The International Criminal Court (ICC) arrest warrants for the russian president vladimir putin and five other high-ranking russian officials accused of war crimes in Ukraine will remain in force even if a general amnesty is declared, a clause that was included in Washington's draft peace treaty on Ukraine.
It was reported by the ICC, according to Reuters.
A separate resolution of the UN Security Council will be required to terminate the warrants issued by the court, they said.
"If there is a peace deal which then leads the Security Council to ask us to defer an investigation, then that's a matter - that's a political process for the Security Council. But as far as we're concerned...at the end of the day, it does not stop the way that justice is delivered," said Najat Shamim Khan, deputy prosecutor of the ICC, referring to the Rome Statute, which is fundamental to the organization.
In 2023, the ICC issued an arrest warrant for putin for a number of international crimes, including the alleged deportation and abduction of children from the occupied territories of Ukraine. Along with the russian president, the arrest warrant was issued for the russian Children's Ombudsman Maria Lvova-Belova.
The ICC also put on the wanted list former russian Defense Minister Sergei Shoigu and Chief of the General Staff of the russian Armed Forces Valery Gerasimov, who are suspected of alleged war crimes and crimes against humanity.

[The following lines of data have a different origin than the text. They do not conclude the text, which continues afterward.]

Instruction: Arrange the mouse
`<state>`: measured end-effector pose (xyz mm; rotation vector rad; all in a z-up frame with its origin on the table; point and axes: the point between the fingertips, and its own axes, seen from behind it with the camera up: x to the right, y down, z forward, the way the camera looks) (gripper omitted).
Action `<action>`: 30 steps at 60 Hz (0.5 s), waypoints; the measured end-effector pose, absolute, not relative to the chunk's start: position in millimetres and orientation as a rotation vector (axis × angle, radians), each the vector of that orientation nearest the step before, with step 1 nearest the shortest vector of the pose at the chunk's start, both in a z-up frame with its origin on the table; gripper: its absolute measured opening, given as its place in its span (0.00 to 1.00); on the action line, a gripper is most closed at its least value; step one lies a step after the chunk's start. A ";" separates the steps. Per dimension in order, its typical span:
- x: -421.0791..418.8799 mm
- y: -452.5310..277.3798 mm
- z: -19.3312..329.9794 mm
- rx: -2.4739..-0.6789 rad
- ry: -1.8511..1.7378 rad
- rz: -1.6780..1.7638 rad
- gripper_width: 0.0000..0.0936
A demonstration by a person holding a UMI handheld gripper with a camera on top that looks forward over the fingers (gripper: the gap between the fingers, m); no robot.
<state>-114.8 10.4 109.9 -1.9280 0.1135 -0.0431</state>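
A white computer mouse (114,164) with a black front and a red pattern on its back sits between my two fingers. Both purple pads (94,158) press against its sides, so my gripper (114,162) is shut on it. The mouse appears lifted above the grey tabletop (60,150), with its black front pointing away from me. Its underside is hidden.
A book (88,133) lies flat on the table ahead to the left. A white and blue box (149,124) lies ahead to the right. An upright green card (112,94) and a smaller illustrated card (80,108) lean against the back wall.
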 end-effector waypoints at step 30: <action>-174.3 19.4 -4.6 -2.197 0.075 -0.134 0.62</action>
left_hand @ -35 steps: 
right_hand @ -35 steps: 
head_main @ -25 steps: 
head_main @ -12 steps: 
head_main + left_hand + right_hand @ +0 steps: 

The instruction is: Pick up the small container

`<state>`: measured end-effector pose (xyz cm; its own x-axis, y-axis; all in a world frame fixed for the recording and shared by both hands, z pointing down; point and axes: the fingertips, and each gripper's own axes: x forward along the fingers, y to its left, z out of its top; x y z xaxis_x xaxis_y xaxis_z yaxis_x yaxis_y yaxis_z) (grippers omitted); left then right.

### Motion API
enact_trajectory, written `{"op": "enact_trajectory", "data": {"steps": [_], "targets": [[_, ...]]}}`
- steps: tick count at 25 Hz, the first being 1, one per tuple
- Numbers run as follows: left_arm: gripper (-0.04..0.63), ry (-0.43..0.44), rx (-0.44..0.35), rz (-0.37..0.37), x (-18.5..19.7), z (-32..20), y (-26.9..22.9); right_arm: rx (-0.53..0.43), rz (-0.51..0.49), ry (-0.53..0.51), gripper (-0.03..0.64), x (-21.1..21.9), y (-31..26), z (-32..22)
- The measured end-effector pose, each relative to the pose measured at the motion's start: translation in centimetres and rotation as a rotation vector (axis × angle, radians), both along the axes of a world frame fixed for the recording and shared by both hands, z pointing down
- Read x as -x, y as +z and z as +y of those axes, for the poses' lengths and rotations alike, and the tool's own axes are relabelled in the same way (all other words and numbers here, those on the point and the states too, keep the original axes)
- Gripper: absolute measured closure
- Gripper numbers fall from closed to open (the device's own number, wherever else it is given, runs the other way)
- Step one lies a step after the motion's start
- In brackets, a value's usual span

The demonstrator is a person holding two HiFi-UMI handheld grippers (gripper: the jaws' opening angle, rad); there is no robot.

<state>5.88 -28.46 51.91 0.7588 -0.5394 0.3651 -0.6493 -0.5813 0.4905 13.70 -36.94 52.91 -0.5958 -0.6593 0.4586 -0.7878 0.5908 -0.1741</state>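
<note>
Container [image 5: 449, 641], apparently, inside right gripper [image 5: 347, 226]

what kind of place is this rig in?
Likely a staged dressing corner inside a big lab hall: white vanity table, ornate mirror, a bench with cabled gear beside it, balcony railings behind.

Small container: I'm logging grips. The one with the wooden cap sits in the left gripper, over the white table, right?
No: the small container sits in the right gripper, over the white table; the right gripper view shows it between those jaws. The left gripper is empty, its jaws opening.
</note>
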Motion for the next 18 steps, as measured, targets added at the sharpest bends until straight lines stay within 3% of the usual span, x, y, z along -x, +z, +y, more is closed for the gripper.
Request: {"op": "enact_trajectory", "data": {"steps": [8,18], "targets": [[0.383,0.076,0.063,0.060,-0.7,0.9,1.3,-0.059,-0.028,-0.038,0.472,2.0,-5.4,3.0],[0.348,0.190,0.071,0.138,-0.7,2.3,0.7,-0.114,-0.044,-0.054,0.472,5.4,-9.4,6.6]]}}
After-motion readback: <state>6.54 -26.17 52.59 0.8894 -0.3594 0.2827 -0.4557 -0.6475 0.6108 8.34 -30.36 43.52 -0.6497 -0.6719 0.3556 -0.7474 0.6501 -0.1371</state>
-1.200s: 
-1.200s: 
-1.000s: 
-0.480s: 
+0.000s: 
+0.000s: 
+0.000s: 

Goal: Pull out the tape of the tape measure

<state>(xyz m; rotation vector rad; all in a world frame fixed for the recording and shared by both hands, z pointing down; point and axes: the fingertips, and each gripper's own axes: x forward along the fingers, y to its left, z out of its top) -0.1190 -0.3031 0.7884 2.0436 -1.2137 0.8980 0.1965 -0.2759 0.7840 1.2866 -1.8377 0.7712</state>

As another deputy prosecutor, Mame Mandiaye Niang, noted, in addition to the aforementioned Security Council's rules of procedure, "we are obliged to follow our charter, which does not take into account some of these political arrangements."
In November, the media published the first version of the US 28-point peace proposal. One of the points of the plan stipulated that "all parties involved in the conflict will receive full amnesty for their actions during the war."
Last week, however, ABC News sources reported that the amnesty clause for russia for war crimes was removed from the reduced draft of the US peace agreement, which was revised during negotiations with the Ukrainian delegation in Geneva.